◆ **PROBLEM DESCRIPTION**:
The answer should be a number alone: the count of lines in the listing below that include "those".

# # # # #

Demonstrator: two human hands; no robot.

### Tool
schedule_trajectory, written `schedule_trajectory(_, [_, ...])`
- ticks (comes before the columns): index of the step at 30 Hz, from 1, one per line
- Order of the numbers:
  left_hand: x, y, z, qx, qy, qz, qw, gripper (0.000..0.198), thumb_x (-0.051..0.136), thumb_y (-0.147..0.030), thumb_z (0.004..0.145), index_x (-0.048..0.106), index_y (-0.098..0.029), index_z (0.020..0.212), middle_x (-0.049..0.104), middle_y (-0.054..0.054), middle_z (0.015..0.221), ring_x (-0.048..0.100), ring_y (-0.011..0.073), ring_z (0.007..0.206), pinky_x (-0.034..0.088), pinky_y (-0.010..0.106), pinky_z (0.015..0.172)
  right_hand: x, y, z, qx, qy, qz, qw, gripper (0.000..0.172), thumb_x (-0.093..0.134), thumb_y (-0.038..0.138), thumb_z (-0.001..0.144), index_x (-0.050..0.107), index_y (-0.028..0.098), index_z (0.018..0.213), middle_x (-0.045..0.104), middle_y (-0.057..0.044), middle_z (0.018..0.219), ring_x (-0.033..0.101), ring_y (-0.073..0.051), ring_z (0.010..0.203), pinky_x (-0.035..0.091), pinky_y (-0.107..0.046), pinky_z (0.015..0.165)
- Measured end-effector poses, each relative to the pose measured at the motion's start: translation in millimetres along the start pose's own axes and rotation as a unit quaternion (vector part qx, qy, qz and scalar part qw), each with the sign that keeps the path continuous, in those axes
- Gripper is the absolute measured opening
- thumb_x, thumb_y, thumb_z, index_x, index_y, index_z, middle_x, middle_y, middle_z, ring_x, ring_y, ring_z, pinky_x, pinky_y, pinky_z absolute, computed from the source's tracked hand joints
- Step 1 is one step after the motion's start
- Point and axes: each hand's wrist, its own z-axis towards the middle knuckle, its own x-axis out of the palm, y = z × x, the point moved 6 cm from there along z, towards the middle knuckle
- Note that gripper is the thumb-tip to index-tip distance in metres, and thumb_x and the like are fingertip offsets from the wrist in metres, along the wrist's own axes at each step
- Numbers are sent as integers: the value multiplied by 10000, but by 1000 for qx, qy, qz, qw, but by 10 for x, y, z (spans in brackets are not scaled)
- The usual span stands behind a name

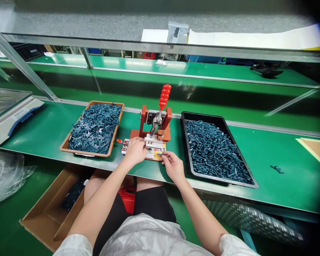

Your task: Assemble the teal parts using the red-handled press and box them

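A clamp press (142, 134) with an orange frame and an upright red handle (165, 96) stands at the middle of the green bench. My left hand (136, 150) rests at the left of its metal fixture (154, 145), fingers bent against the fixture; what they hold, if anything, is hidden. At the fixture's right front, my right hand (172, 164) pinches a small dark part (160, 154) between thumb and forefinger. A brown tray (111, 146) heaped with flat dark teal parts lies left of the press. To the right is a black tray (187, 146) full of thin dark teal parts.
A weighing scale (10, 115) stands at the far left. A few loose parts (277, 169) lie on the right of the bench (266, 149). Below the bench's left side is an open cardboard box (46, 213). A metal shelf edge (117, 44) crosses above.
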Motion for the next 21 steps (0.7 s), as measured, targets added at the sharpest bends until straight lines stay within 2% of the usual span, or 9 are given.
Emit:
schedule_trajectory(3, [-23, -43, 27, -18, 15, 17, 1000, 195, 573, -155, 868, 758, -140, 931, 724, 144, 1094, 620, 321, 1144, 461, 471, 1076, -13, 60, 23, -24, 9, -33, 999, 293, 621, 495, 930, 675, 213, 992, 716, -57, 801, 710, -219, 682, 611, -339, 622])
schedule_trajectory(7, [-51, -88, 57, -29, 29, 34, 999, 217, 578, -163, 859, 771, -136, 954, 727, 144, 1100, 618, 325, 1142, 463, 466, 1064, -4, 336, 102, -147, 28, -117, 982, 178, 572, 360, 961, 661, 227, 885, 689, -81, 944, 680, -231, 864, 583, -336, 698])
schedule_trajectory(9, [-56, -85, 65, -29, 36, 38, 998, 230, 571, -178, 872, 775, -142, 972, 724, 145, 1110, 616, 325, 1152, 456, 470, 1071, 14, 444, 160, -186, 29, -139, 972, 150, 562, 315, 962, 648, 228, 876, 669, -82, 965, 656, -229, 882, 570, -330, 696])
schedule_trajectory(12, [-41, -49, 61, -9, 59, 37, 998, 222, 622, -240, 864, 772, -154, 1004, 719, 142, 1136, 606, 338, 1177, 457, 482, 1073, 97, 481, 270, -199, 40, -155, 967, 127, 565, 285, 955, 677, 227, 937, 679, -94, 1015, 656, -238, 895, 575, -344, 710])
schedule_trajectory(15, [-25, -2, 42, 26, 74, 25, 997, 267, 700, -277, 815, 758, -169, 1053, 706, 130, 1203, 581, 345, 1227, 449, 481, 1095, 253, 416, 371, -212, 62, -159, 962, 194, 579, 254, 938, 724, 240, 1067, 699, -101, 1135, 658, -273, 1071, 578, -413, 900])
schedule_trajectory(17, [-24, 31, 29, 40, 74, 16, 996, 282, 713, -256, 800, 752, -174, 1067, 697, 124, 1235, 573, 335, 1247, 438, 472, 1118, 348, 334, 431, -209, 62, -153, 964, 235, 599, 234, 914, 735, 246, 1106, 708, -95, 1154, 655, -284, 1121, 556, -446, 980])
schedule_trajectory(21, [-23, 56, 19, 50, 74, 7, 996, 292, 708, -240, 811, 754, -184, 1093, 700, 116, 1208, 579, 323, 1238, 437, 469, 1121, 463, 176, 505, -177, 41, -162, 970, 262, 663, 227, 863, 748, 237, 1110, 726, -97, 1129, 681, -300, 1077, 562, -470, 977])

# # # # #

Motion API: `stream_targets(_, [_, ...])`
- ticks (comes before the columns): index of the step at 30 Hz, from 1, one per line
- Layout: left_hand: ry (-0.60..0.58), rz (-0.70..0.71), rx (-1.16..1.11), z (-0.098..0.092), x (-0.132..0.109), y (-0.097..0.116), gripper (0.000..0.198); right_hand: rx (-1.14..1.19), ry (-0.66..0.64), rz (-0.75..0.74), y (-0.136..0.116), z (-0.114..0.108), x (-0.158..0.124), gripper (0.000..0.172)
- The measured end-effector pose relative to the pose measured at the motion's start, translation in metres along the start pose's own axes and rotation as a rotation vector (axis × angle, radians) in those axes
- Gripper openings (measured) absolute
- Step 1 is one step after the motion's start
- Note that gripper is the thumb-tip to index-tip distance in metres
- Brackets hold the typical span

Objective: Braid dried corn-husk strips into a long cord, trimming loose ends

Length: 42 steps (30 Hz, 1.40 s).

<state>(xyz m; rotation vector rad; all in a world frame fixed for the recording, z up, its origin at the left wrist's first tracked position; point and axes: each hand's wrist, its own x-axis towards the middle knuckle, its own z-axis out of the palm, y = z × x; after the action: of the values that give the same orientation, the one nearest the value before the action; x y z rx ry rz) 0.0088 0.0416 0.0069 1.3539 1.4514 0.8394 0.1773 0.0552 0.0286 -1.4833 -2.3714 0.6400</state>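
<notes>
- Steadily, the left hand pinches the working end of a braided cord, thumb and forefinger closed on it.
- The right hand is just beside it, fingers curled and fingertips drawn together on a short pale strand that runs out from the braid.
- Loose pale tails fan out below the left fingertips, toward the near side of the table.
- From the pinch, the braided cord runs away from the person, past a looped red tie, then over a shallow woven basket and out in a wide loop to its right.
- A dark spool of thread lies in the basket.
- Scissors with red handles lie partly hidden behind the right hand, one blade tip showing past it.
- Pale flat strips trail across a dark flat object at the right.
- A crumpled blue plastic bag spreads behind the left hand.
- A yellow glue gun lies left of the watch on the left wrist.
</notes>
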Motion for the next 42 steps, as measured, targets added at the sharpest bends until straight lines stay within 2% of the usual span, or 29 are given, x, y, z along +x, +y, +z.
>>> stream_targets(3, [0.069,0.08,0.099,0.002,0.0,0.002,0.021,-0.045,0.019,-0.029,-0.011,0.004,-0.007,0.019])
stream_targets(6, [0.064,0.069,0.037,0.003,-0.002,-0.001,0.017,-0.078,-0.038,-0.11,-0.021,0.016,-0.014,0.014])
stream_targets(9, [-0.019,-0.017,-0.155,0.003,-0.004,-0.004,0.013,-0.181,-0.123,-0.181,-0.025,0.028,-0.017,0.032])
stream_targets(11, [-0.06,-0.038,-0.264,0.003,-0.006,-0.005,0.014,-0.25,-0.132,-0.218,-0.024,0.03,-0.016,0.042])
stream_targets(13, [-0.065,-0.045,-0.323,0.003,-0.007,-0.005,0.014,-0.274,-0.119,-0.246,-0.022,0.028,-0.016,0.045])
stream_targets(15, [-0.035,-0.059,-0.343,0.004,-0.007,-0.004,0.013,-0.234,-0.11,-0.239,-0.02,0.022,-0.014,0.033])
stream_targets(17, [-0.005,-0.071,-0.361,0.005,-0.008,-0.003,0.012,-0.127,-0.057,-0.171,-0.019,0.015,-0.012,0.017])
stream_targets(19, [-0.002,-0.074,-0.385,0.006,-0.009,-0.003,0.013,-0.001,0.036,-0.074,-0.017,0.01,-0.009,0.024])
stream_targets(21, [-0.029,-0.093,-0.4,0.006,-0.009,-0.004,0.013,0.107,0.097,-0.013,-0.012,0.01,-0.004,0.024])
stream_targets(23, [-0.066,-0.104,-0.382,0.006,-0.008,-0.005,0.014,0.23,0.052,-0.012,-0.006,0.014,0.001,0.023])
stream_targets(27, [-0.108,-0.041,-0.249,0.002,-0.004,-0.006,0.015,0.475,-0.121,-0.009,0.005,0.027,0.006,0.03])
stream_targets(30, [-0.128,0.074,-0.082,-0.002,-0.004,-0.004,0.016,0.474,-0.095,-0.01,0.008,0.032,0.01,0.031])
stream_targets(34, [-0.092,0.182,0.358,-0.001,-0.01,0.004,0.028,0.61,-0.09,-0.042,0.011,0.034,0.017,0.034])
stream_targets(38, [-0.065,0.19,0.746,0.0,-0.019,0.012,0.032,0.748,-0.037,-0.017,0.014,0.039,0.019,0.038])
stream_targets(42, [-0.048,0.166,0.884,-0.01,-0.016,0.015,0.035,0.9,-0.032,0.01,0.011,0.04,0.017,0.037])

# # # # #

◆ **EXERCISE OUTPUT**:
2